Griffin served as Director of Athletics for 15 years (1986-2002), leading USF through a transformational period and rapid ascent that saw the addition of the women's soccer, fast pitch softball and football programs, elevation from the Sun Belt Conference to the Metro Conference to Conference USA and the capturing of 63 conference titles. Griffin inherited a USF athletic program that was $650,000 in debt and within two years, the debt was gone and a new era of fiscal solvency had begun. Griffin was instrumental in launching South Florida's football program at the NCAA Division I-AA level and later move to I-A just four seasons later. One of his first hires was men's basketball coach Bobby Paschal, an eventual USF Athletic Hall of Fame inductee. In 1993 Griffin hired local legend and eventual USF Hall of Famer Lee Roy Selmon as USF's associate athletic director and went on to build a $5 million endowment and help sell 17,000 season tickets for the inaugural football season. Griffin's other notable hires include softball coach Ken Eriksen, women's basketball coach Jose Fernandez and then 27-year-old Michael Kelly, who would eventually become USF Vice President of Athletics in 2018.
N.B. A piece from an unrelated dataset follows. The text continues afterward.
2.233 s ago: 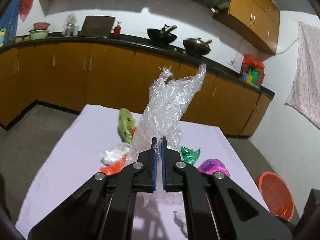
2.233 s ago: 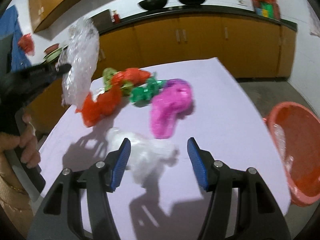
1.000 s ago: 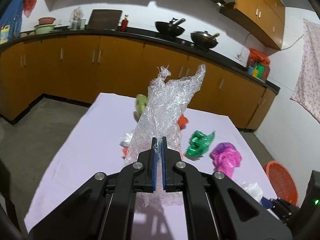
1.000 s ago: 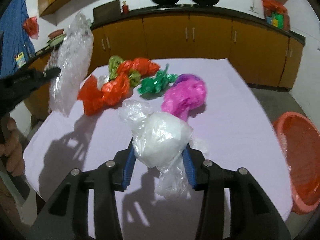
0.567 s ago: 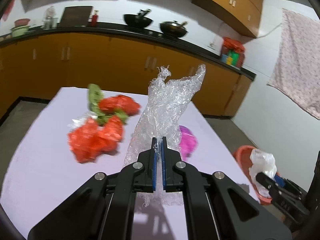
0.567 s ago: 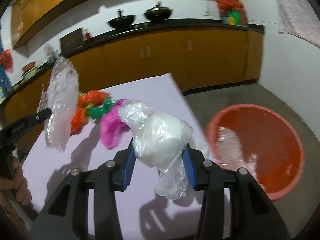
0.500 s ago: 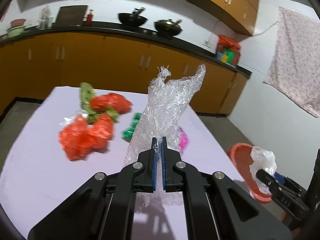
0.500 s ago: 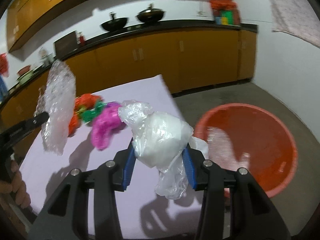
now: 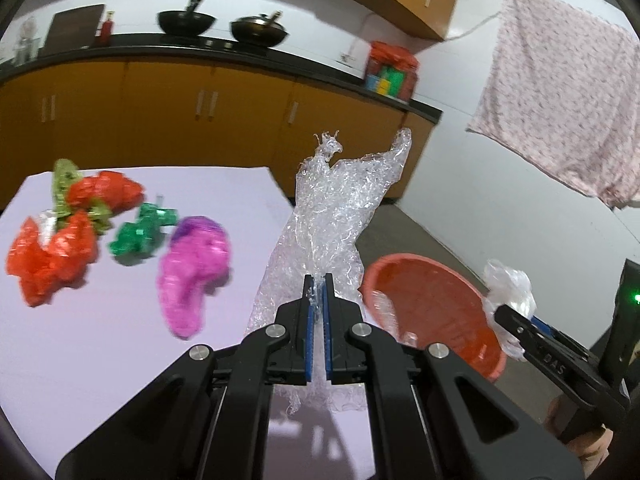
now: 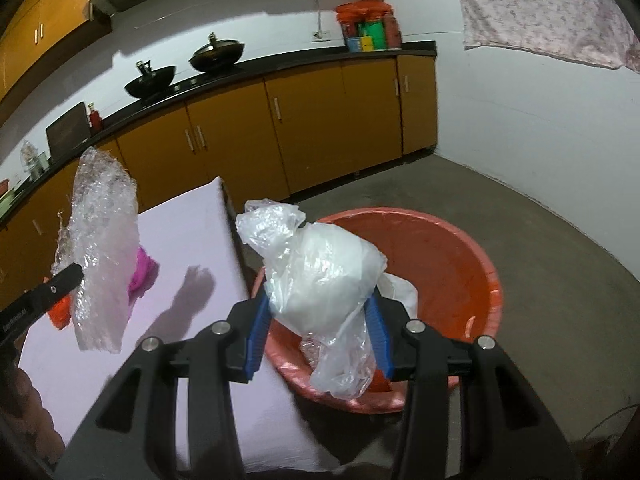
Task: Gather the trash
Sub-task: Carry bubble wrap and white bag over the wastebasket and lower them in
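Note:
My left gripper (image 9: 317, 288) is shut on a crumpled clear plastic wrap (image 9: 340, 208) and holds it above the right edge of the lilac table (image 9: 100, 340). My right gripper (image 10: 316, 320) is shut on a white plastic bag (image 10: 320, 272) and holds it over the orange basin (image 10: 452, 264) on the floor. The basin also shows in the left wrist view (image 9: 432, 308), with a bit of clear plastic inside. The clear wrap shows at the left in the right wrist view (image 10: 102, 248). Red (image 9: 52, 256), green (image 9: 140, 232) and magenta (image 9: 192, 268) bags lie on the table.
Orange kitchen cabinets (image 9: 200, 120) with a black counter run behind the table, with two woks (image 9: 224, 26) on top. A patterned cloth (image 9: 560, 112) hangs on the right wall. Grey concrete floor (image 10: 540, 248) surrounds the basin.
My right gripper closed on the white bag, lifted it off the table and carried it right, over the basin. My left gripper swung right with the clear wrap toward the table edge.

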`<state>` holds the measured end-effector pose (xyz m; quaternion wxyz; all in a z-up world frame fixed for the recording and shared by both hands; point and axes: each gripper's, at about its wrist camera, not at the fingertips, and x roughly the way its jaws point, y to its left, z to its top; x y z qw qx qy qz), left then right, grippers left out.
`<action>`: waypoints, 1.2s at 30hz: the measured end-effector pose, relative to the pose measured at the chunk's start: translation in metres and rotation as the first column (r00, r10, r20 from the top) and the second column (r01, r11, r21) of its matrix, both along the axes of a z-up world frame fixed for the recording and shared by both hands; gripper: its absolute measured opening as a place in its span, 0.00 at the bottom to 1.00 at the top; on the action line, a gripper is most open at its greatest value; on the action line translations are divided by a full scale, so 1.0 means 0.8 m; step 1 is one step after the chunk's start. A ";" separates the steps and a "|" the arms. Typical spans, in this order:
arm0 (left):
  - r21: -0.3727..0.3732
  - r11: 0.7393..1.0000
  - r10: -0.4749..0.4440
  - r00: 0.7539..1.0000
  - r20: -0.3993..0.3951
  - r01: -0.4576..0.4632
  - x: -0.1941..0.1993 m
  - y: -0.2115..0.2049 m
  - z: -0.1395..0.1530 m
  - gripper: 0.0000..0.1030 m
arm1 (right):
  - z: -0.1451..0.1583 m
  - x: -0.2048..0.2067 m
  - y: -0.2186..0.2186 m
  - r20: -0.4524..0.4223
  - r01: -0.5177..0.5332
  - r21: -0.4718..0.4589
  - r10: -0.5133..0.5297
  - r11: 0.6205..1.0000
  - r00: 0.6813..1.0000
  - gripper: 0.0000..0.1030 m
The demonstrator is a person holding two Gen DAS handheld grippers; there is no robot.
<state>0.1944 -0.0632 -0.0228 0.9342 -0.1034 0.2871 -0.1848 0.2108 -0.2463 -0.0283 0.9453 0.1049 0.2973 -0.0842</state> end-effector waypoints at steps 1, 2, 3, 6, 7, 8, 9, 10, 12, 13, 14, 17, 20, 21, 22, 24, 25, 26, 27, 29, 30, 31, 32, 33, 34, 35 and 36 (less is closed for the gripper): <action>0.001 1.000 -0.012 1.000 -0.001 0.012 0.001 -0.009 -0.001 0.03 | 0.000 0.000 -0.004 0.001 0.005 -0.001 -0.005 1.000 1.000 0.42; 0.002 1.000 -0.024 1.000 -0.003 0.024 0.003 -0.017 -0.001 0.03 | 0.000 0.000 -0.009 0.002 0.012 -0.003 -0.012 1.000 1.000 0.42; 0.002 0.999 -0.033 0.999 -0.005 0.033 0.003 -0.022 -0.002 0.03 | 0.000 0.000 -0.011 0.002 0.016 -0.004 -0.016 1.000 1.000 0.42; 0.007 0.998 -0.064 0.998 -0.009 0.064 0.006 -0.042 -0.005 0.03 | -0.001 0.000 -0.022 0.004 0.032 -0.007 -0.032 0.999 0.999 0.42; 0.008 0.997 -0.070 0.997 -0.011 0.071 0.006 -0.047 -0.006 0.03 | -0.001 0.001 -0.026 0.004 0.036 -0.007 -0.036 0.999 0.999 0.42; 0.009 0.997 -0.081 0.997 -0.014 0.081 0.008 -0.055 -0.008 0.03 | -0.001 0.001 -0.030 0.005 0.043 -0.009 -0.043 0.999 0.999 0.42; 0.010 0.996 -0.088 0.996 -0.017 0.088 0.009 -0.060 -0.009 0.03 | -0.001 0.003 -0.034 0.006 0.051 -0.011 -0.051 0.999 0.999 0.42; 0.010 0.995 -0.096 0.995 -0.020 0.096 0.010 -0.064 -0.010 0.03 | -0.001 0.004 -0.036 0.007 0.056 -0.012 -0.056 0.998 0.998 0.42; 0.013 0.993 -0.114 0.993 -0.028 0.114 0.013 -0.076 -0.013 0.03 | -0.002 0.004 -0.046 0.010 0.069 -0.010 -0.069 0.998 0.998 0.42; 0.015 0.992 -0.122 0.992 -0.031 0.123 0.014 -0.081 -0.014 0.03 | -0.001 0.007 -0.048 0.011 0.072 -0.009 -0.072 0.997 0.997 0.42; 0.018 0.991 -0.131 0.991 -0.033 0.131 0.016 -0.086 -0.016 0.03 | 0.000 0.010 -0.052 0.013 0.078 -0.009 -0.078 0.997 0.997 0.42; 0.022 0.988 -0.150 0.988 -0.037 0.151 0.019 -0.099 -0.018 0.03 | -0.001 0.015 -0.062 0.015 0.088 -0.007 -0.088 0.996 0.996 0.42; 0.032 0.985 -0.171 0.985 -0.038 0.172 0.023 -0.111 -0.021 0.03 | -0.002 0.021 -0.069 0.016 0.094 -0.006 -0.094 0.996 0.995 0.42; 0.034 0.984 -0.175 0.984 -0.039 0.177 0.025 -0.114 -0.021 0.03 | -0.003 0.021 -0.071 0.016 0.095 -0.005 -0.095 0.995 0.995 0.42; 0.037 0.982 -0.186 0.982 -0.040 0.188 0.026 -0.116 -0.022 0.03 | -0.004 0.023 -0.074 0.016 0.098 -0.005 -0.098 0.995 0.995 0.42; 0.042 0.980 -0.195 0.980 -0.045 0.197 0.030 -0.121 -0.025 0.03 | -0.004 0.027 -0.079 0.015 0.103 -0.002 -0.103 0.995 0.995 0.42; 0.044 0.979 -0.199 0.979 -0.048 0.201 0.032 -0.122 -0.026 0.03 | -0.005 0.028 -0.082 0.015 0.105 0.001 -0.105 0.994 0.994 0.42; 0.048 0.977 -0.204 0.978 -0.051 0.206 0.034 -0.124 -0.028 0.03 | -0.007 0.029 -0.086 0.015 0.110 0.005 -0.110 0.994 0.994 0.42; 0.050 0.976 -0.207 0.977 -0.052 0.210 0.035 -0.125 -0.029 0.03 | -0.008 0.029 -0.089 0.014 0.115 0.010 -0.115 0.993 0.993 0.42; 0.057 0.974 -0.217 0.974 -0.056 0.220 0.037 -0.129 -0.032 0.03 | -0.012 0.031 -0.096 0.012 0.124 0.023 -0.124 0.992 0.992 0.42; 0.062 0.972 -0.223 0.973 -0.058 0.226 0.038 -0.132 -0.034 0.03 | -0.013 0.032 -0.100 0.010 0.129 0.032 -0.129 0.991 0.992 0.42; 0.065 0.971 -0.228 0.972 -0.060 0.232 0.039 -0.134 -0.035 0.03 | -0.015 0.032 -0.104 0.009 0.133 0.040 -0.133 0.990 0.991 0.42; 0.069 0.969 -0.234 0.970 -0.063 0.238 0.040 -0.136 -0.037 0.03 | -0.016 0.034 -0.108 0.007 0.138 0.049 -0.139 0.989 0.990 0.42; 0.072 0.967 -0.241 0.968 -0.066 0.245 0.044 -0.136 -0.037 0.03 | -0.017 0.035 -0.110 0.007 0.142 0.055 -0.143 0.988 0.990 0.42; 0.073 0.963 -0.256 0.964 -0.065 0.261 0.045 -0.139 -0.037 0.03 | -0.017 0.037 -0.111 0.006 0.146 0.060 -0.147 0.987 0.989 0.42; 0.075 0.961 -0.261 0.963 -0.067 0.266 0.046 -0.143 -0.038 0.03 | -0.018 0.039 -0.114 0.006 0.149 0.066 -0.150 0.987 0.989 0.42; 0.076 0.960 -0.266 0.962 -0.070 0.271 0.048 -0.144 -0.039 0.03 | -0.018 0.041 -0.116 0.007 0.152 0.071 -0.153 0.986 0.988 0.42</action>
When Paul Griffin became USF's athletic director in 1986, the athletic department was $650,000 in debt. Football wasn't exactly on the radar — yet.
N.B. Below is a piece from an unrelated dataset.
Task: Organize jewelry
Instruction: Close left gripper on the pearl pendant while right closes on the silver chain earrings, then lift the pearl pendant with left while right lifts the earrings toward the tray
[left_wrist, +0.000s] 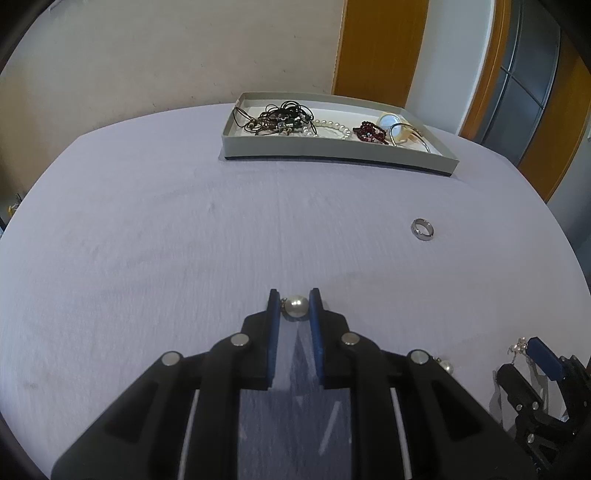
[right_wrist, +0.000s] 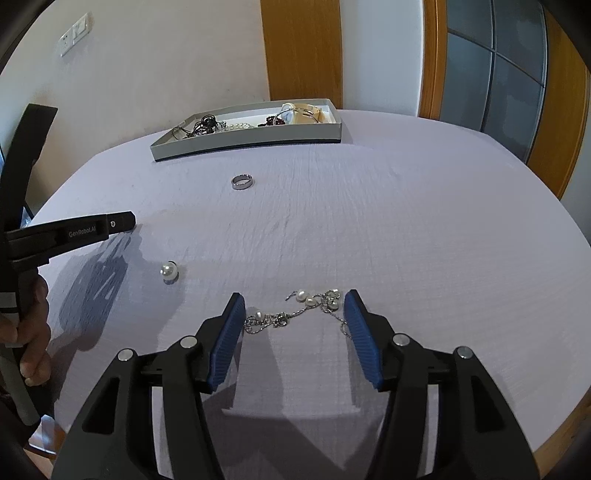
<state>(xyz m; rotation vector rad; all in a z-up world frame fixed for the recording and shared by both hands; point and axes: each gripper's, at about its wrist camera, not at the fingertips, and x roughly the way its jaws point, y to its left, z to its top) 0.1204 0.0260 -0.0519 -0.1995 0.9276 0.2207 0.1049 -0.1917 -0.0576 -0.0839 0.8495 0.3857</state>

"We had other immediate priorities and getting them solved was the first task,'' said Griffin, who was at USF until 2001 before finishing his career at Georgia Tech. "But football was on the radar and you knew it eventually had to be considered and addressed. I certainly had a sense of how vital football could be for not only the future of our athletic department, but the entire university.''
As usual, Griffin had a plan.
There was Lee Roy Selmon, the local legend and fundraising catalyst. There was Jim Leavitt, the first coach who built something out of nothing. There were dozens of players, who bought into the program's potential and set the foundation.
But when writing the history of USF football, Paul Griffin's name should be included in the first chapter. It wouldn't be a stretch to call him the program's Founding Father.
"Paul was a very thoughtful, reasoned and informed leader for what we were attempting to do,'' said Frank Borkowski, USF's president when the feasibility of football was first considered.
"This was a very big undertaking and Paul was there every step of the way,'' said Betty Castor, who followed Borkowski as USF's president in 1993. "The things he helped to accomplish and implement are still influencing the direction of the athletic program and USF as a whole.''
Upon first inspection, the stone-faced Griffin could come across as gruff and aloof. Griffin's father, a former New York City firefighter, once described him as "the Silent Sam of my family. He listens to me, then does what he wants.''
In reality, Griffin was a listener and a thinker. He also sought to educate himself in new concepts, such as athletic marketing and the impact of regional sports television networks, which were becoming in vogue when he arrived at USF.
He was also a planner. As the lacrosse coach at Roanoke College, Griffin's team won the NCAA Division II national championship on a trick play that had been practiced all season, but never used. His players still marvel at Griffin's poker-faced approach.
Griffin said he was "never fond of maintaining.'' New challenges fueled his fire. The careful nurturing of USF football — from the first feasibility committee meeting to the establishment of a $5-million endowment to the program's approval by the State Board of Regents — was easily the largest undertaking of his career.
He made sure to have some fun along the way. When initial season-ticket plans were developed, USF marketing officials set 10,000 as a first-year goal, although that was the top level for a Division I-AA program. "If we get to 10,000, I'll dance down Dale Mabry Highway,'' Griffin said.
About a week before USF's first game, with season-ticket sales hovering near 17,000, there was Griffin, joined by two USF colleagues, on Tampa's Dale Mabry Highway during weekday rush hour. They were dancing. Given all that Griffin had helped to orchestrate, the celebration seemed appropriate.